(Dataset excerpts)
==================================================
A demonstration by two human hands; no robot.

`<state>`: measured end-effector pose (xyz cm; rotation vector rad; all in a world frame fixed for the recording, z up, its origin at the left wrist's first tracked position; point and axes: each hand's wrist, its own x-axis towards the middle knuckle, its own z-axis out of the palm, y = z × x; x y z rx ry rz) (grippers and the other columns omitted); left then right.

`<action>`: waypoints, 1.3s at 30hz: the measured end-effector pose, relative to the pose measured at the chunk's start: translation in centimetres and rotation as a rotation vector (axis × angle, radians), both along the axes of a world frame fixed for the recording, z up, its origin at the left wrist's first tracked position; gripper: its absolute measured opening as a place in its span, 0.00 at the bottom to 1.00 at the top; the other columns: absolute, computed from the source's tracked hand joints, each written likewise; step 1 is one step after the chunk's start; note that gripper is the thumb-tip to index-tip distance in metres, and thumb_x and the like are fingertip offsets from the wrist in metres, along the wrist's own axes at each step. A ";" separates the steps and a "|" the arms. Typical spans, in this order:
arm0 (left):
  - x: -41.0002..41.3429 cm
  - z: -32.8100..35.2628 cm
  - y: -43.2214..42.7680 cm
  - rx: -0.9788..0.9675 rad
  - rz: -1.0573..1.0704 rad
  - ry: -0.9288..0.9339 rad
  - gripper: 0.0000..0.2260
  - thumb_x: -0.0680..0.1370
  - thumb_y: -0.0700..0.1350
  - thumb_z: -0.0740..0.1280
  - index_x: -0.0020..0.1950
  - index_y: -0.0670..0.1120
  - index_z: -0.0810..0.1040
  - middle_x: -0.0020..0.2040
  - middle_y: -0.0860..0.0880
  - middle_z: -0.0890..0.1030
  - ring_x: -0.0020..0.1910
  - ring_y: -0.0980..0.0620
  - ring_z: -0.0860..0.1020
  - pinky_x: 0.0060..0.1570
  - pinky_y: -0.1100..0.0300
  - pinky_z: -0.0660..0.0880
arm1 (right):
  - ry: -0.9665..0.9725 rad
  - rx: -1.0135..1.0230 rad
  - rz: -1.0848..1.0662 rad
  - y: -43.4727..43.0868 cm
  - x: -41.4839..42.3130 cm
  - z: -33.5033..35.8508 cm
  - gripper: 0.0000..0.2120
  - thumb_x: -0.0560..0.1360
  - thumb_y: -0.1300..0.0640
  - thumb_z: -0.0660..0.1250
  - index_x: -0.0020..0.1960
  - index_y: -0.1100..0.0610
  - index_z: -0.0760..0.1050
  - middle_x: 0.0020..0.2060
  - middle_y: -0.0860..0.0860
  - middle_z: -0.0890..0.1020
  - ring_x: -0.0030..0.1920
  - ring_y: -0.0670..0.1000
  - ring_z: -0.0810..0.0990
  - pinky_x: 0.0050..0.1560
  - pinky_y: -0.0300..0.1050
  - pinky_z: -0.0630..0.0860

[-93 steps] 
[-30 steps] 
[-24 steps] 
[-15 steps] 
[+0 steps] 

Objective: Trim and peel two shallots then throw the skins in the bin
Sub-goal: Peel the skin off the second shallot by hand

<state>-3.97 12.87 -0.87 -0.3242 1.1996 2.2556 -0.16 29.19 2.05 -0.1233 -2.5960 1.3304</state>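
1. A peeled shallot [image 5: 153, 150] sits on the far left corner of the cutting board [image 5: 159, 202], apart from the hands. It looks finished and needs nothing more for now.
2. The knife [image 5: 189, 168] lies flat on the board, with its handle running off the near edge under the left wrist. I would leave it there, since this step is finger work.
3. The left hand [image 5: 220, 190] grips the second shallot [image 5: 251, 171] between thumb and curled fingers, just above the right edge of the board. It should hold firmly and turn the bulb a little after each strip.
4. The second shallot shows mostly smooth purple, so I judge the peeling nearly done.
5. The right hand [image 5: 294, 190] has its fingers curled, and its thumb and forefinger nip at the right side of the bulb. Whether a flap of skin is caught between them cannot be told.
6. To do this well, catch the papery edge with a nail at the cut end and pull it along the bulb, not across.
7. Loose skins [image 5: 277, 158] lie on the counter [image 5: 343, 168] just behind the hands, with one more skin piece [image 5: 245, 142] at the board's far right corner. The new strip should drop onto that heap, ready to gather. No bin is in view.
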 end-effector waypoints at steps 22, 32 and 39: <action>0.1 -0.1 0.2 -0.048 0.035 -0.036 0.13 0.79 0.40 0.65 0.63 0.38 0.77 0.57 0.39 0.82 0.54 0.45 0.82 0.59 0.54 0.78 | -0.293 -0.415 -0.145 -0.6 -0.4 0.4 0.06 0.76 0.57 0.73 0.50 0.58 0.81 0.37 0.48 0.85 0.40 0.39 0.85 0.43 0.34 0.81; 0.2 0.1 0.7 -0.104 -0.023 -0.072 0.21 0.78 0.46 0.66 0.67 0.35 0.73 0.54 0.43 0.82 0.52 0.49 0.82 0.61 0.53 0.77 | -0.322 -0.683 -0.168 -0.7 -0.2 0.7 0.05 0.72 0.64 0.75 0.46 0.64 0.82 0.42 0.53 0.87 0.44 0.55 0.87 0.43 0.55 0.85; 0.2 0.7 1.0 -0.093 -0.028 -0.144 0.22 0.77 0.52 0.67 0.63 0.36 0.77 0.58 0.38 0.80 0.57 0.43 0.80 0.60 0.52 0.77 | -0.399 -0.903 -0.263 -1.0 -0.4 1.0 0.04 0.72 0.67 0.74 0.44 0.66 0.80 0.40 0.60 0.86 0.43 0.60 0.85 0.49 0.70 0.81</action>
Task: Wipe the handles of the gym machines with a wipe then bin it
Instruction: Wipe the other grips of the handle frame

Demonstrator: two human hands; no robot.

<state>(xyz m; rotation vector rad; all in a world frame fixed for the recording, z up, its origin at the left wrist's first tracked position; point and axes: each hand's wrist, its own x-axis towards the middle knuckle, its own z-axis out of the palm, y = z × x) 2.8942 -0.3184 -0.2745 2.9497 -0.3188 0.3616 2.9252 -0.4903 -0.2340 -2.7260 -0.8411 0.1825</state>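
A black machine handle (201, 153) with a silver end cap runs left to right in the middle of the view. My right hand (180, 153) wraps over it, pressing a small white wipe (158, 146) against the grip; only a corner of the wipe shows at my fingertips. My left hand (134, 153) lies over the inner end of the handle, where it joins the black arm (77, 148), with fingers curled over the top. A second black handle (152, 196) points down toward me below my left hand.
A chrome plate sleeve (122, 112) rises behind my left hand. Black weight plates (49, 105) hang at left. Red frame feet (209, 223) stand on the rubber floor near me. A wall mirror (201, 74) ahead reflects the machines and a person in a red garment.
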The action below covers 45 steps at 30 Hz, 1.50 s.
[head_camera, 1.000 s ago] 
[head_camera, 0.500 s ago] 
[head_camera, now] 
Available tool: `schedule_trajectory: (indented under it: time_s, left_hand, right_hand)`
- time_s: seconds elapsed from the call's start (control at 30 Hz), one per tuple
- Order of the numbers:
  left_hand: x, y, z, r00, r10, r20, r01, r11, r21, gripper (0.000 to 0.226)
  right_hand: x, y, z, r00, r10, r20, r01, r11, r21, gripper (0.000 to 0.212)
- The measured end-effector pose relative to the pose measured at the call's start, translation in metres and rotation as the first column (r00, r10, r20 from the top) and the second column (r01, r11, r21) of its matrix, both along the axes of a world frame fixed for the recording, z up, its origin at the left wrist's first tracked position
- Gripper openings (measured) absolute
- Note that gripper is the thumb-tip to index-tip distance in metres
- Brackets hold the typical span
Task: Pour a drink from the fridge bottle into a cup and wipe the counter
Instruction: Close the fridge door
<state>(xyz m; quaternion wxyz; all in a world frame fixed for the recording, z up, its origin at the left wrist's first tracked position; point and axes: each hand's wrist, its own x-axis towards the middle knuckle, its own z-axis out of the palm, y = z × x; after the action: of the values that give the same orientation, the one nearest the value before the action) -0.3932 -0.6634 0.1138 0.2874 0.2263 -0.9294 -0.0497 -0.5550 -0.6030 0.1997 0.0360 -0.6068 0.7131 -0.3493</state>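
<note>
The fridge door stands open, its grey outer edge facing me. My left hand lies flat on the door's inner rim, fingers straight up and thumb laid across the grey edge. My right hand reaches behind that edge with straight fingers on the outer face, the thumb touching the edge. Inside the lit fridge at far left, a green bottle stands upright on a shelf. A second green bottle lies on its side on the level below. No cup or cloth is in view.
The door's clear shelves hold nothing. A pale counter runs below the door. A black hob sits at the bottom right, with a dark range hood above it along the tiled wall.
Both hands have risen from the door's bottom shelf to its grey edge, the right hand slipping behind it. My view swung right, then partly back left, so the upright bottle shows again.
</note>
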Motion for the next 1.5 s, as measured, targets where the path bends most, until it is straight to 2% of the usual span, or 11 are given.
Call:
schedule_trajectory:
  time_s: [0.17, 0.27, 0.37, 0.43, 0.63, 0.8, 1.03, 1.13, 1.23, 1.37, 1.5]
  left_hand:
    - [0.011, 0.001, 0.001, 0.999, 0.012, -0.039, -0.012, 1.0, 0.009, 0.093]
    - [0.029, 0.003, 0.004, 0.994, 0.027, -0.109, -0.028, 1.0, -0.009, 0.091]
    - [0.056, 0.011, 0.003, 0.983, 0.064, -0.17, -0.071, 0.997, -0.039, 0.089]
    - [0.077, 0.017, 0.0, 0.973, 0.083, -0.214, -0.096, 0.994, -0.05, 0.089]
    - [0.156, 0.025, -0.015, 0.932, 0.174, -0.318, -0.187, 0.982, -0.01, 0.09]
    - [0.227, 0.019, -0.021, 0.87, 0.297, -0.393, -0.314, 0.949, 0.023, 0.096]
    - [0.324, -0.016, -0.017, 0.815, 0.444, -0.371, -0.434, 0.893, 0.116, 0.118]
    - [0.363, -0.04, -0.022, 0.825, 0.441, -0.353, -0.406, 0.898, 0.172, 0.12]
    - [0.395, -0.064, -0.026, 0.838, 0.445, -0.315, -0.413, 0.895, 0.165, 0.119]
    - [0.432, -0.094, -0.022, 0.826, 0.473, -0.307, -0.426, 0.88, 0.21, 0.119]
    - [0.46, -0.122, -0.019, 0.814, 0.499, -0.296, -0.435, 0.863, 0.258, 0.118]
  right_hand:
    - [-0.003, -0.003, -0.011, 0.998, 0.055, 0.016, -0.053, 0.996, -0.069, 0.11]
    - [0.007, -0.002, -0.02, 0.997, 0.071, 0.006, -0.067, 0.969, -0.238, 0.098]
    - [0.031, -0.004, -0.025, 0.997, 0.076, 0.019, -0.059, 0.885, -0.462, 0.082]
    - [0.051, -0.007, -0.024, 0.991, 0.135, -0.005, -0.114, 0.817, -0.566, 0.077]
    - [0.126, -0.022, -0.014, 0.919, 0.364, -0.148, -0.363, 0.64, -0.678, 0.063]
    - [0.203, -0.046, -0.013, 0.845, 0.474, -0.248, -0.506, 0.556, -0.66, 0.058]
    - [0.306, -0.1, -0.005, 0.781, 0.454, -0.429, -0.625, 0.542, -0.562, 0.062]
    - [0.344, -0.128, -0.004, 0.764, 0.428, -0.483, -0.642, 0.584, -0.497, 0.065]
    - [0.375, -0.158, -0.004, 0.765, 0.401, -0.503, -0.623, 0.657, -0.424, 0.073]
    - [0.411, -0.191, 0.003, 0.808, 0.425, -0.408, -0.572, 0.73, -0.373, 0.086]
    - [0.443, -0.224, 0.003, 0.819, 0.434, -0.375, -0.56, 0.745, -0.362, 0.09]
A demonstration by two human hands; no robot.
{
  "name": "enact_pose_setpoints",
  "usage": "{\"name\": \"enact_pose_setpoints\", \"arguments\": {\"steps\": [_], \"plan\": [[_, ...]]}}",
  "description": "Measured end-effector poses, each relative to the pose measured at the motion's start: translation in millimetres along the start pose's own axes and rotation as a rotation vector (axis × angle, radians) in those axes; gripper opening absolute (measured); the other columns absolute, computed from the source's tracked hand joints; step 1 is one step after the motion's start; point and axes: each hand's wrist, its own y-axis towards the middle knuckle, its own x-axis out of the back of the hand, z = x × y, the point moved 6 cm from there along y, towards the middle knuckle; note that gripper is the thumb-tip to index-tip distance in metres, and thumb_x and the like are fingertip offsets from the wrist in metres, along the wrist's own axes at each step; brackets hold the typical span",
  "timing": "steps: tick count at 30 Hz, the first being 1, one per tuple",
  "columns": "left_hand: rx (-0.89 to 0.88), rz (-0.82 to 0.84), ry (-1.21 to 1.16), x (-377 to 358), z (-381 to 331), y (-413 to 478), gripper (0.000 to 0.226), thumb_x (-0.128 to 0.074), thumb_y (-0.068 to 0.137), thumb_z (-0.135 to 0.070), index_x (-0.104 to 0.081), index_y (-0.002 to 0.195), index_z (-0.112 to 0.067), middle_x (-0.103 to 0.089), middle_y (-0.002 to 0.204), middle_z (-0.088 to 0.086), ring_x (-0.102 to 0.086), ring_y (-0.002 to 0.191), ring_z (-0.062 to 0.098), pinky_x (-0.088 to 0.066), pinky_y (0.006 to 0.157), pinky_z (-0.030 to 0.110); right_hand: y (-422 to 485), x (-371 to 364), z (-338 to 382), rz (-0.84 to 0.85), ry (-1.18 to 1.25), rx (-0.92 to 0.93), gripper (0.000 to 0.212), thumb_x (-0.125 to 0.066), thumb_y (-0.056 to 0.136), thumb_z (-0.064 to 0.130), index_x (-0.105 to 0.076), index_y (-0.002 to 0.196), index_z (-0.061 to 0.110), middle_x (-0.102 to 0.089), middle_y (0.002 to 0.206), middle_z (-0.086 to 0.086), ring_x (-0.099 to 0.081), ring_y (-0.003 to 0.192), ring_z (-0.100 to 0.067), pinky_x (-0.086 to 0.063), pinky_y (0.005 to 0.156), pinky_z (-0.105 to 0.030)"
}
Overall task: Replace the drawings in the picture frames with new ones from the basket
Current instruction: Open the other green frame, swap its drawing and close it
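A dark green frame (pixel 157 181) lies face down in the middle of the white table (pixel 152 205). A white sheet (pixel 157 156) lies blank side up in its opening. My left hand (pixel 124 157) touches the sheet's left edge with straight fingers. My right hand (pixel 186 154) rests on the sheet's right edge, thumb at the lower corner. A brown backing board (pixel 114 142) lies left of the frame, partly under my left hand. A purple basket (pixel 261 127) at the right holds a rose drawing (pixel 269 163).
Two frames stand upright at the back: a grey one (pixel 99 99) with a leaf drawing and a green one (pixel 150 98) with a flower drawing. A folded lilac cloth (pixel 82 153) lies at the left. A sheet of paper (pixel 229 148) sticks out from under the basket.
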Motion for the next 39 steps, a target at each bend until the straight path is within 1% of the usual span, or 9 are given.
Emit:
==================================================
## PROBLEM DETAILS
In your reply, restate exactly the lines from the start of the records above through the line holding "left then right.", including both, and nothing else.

## OUTPUT OF THE TASK
A demonstration by two human hands; no robot.

`<state>`: measured end-effector pose (xyz cm; rotation vector rad; all in a world frame fixed for the recording, z up, its origin at the left wrist's first tracked position; point and axes: each hand's wrist, its own x-axis towards the middle knuckle, its own z-axis out of the palm, y = z × x; x y z rx ry rz) (grippers and the other columns omitted); left then right.

The output contains nothing more.